**Action item:**
Output every record exactly and leave each picture out.

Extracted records
----
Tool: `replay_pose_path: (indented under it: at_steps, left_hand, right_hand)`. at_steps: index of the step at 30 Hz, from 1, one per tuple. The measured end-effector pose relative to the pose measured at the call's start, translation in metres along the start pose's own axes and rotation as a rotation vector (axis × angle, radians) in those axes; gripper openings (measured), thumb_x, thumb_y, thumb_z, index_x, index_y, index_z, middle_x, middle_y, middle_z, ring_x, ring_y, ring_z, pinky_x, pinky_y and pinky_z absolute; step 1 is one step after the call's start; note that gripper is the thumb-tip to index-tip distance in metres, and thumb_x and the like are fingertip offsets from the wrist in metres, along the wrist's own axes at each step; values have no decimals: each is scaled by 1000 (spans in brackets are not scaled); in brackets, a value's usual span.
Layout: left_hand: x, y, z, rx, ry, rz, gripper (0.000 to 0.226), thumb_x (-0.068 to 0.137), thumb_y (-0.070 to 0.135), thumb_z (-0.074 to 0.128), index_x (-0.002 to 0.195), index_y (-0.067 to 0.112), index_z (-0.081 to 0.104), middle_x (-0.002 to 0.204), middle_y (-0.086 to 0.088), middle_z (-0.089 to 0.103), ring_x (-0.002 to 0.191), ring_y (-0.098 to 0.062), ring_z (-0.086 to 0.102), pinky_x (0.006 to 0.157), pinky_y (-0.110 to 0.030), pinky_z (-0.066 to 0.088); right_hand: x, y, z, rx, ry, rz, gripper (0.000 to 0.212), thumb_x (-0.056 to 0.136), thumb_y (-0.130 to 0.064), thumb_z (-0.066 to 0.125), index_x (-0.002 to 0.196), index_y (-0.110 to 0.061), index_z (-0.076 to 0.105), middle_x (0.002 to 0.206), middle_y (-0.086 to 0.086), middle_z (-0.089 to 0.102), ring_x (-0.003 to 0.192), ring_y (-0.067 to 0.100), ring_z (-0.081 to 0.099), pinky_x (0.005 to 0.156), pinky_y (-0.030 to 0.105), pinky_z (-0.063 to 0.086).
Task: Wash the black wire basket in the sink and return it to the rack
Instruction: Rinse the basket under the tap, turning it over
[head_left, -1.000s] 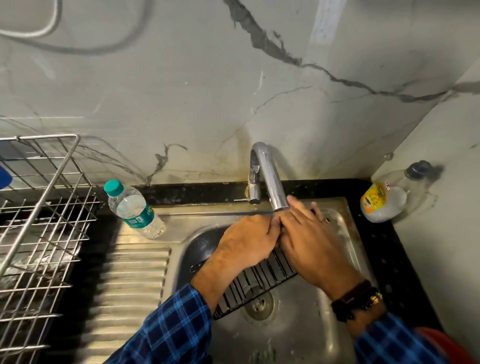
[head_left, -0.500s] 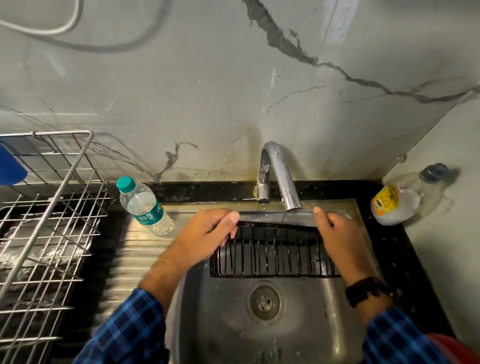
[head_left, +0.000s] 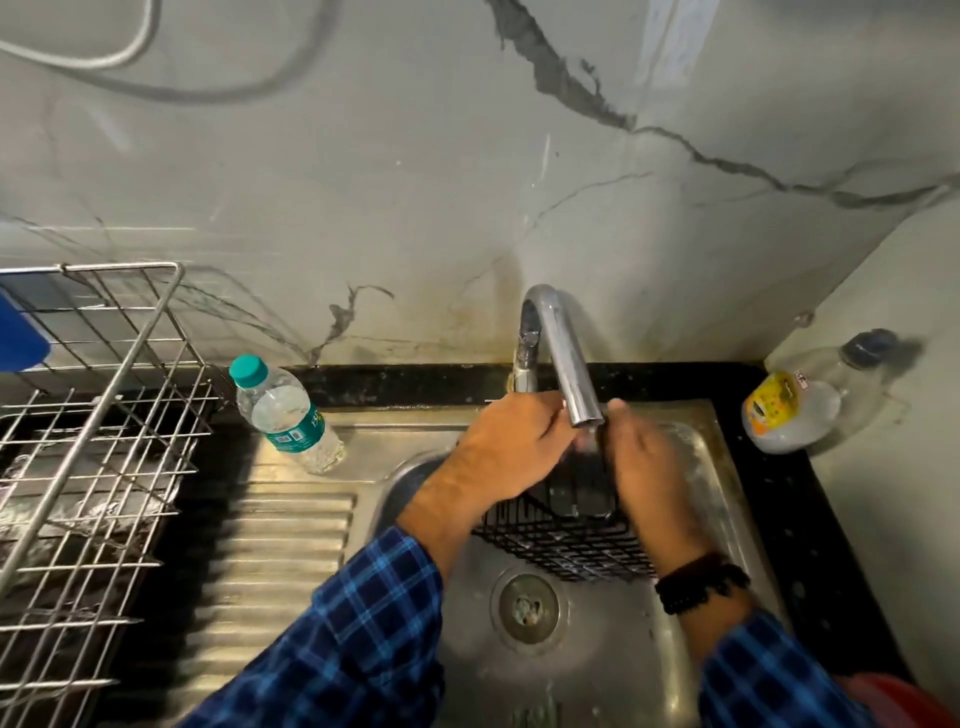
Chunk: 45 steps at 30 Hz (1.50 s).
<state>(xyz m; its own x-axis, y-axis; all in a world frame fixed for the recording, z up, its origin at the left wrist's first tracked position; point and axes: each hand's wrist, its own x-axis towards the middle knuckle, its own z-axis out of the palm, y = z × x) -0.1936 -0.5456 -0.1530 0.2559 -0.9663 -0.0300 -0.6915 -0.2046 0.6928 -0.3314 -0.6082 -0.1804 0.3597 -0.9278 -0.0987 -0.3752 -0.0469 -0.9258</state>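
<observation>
You have only one view, from the camera on your head. It looks forward and steeply down over the steel sink (head_left: 613, 670), so the basin is seen almost from above, and the marble wall (head_left: 415, 182) behind it fills the upper half. The faucet (head_left: 561, 353) stands near the middle of the picture. The black wire basket (head_left: 561, 545) is just below it, between your left hand (head_left: 514, 447) and your right hand (head_left: 644, 467). Your arms enter from the lower edge, large and close to the lens. The wide angle takes in the wire rack (head_left: 111, 387) at the left border and the side wall (head_left: 893, 519) at the right.
</observation>
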Motion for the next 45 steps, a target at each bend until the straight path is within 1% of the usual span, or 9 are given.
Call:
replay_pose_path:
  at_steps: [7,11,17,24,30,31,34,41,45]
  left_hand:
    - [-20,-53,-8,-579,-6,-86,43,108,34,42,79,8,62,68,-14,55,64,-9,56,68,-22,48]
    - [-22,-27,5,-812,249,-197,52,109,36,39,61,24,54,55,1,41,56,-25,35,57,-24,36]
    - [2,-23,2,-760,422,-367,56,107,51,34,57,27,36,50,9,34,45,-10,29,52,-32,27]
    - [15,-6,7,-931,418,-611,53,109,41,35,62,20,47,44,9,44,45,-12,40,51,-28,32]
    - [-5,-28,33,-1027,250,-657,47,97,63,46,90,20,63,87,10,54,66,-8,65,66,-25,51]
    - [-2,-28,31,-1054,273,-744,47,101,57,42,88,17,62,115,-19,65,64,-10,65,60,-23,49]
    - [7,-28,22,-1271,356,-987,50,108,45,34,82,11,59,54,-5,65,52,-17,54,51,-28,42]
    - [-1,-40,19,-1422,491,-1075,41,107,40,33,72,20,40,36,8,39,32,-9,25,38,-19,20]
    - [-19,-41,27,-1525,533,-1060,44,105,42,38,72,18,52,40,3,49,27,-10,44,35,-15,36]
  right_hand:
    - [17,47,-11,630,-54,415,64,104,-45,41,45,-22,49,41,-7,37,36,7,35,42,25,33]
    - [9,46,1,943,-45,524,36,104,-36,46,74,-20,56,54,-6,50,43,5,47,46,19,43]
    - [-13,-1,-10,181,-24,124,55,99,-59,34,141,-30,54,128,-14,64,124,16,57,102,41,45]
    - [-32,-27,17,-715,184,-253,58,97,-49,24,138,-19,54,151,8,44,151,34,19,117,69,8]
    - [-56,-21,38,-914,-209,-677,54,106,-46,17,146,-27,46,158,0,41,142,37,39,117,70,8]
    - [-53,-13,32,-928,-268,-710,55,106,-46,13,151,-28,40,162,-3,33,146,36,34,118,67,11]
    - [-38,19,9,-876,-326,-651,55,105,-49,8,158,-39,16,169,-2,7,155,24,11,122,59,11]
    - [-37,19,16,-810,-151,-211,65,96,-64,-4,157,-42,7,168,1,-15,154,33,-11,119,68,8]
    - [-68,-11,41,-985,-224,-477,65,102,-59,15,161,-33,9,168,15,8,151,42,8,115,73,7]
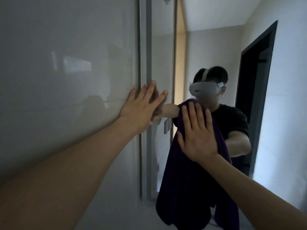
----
**Response area:**
Tool: `replay_pose_path: (indented under it: at_steps, left_hand, right_hand)`. at_steps: index of the step at 30 Hz, from 1, one per tuple. The measured end-effector pose relative to the pose measured at the call's start, translation in metres along the start pose's own axes and rotation as a rotation vector (axis × angle, radians) in those axes; gripper openings (measured), thumb_x, thumb_y, thumb_z, index_x, index_y, index_z, middle_x, middle_y, middle_z, ring_x, ring_y, ring_z, pinky_x, pinky_y and pinky_z absolute; step 1 is one step after the call's start; note that gripper is the thumb-tip to index-tip distance in metres, and thumb_x and the like are fingertip offsets from the wrist in metres, along the wrist's own axes at each step; values have no decimals: each is scaled by 1000 (spans in brackets are not scaled); in brackets, a value's usual span.
Layout: left_hand: x, y, z, rx, ry, rz, gripper (0.000 to 0.226), thumb_x (-0.068 to 0.137), thumb_y (-0.070 to 0.135), thumb_z (-0.074 to 0.128), index_x (-0.002 to 0.195), index_y (-0.067 to 0.112), index_z (-0.081 to 0.104), middle_x (-0.002 to 0.204), middle_y (-0.086 to 0.088), middle_z (-0.089 to 0.103), ring_x (-0.002 to 0.191), ring_y (-0.098 to 0.062), ring_z (-0.086 to 0.102), pinky_x (0.006 to 0.157), pinky_y (-0.110 to 0.030), pinky_z (-0.066 to 0.088); right_hand: x, y, z, rx, ry, rz, gripper (0.000 to 0.212), thumb_x (-0.056 to 0.136), thumb_y (-0.130 to 0.064), thumb_z (-0.066 to 0.125), index_x (-0.002 to 0.196), index_y (-0.110 to 0.061), index_z (-0.076 to 0.105), middle_x (0.002 to 0.206), middle_y (-0.086 to 0.086), middle_z (-0.089 to 0.102), ring_x (-0.003 to 0.192), ring_y (-0.067 to 0.100), ring_z (-0.081 to 0.099), pinky_x (0.005 to 0.156), pinky_y (-0.030 to 0.105), pinky_z (-0.063 to 0.086).
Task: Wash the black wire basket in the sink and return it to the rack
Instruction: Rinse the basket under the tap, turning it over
[head_left, -1.000s] 
[head_left, -0.500s] 
[head_left, +0.000s] 
Chunk: 45 steps at 30 Hz (1.50 s).
<state>(xyz m; its own x-axis, y-axis; all in a world frame fixed for the recording, z up, its origin at the left wrist's first tracked position; point and axes: each hand's wrist, its own x-axis towards the middle knuckle, its own z-axis out of the palm, y = z × x) -0.1936 -0.5456 -0.1530 0.2559 -0.9663 -0.0300 -0.6915 -0.2046 0.6928 -0.3314 -0.6082 -0.1804 0.3597 -0.9278 -0.0987 -0.3752 -0.0469 -0.9258</state>
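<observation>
You have only one view, from the camera on your head. It looks forward and steeply down over the steel sink (head_left: 613, 670), so the basin is seen almost from above, and the marble wall (head_left: 415, 182) behind it fills the upper half. The faucet (head_left: 561, 353) stands near the middle of the picture. The black wire basket (head_left: 561, 545) is just below it, between your left hand (head_left: 514, 447) and your right hand (head_left: 644, 467). Your arms enter from the lower edge, large and close to the lens. The wide angle takes in the wire rack (head_left: 111, 387) at the left border and the side wall (head_left: 893, 519) at the right.
</observation>
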Motion for the next 45 steps, a target at each bend until the straight path is within 1% of the usual span, or 9 are given.
Call:
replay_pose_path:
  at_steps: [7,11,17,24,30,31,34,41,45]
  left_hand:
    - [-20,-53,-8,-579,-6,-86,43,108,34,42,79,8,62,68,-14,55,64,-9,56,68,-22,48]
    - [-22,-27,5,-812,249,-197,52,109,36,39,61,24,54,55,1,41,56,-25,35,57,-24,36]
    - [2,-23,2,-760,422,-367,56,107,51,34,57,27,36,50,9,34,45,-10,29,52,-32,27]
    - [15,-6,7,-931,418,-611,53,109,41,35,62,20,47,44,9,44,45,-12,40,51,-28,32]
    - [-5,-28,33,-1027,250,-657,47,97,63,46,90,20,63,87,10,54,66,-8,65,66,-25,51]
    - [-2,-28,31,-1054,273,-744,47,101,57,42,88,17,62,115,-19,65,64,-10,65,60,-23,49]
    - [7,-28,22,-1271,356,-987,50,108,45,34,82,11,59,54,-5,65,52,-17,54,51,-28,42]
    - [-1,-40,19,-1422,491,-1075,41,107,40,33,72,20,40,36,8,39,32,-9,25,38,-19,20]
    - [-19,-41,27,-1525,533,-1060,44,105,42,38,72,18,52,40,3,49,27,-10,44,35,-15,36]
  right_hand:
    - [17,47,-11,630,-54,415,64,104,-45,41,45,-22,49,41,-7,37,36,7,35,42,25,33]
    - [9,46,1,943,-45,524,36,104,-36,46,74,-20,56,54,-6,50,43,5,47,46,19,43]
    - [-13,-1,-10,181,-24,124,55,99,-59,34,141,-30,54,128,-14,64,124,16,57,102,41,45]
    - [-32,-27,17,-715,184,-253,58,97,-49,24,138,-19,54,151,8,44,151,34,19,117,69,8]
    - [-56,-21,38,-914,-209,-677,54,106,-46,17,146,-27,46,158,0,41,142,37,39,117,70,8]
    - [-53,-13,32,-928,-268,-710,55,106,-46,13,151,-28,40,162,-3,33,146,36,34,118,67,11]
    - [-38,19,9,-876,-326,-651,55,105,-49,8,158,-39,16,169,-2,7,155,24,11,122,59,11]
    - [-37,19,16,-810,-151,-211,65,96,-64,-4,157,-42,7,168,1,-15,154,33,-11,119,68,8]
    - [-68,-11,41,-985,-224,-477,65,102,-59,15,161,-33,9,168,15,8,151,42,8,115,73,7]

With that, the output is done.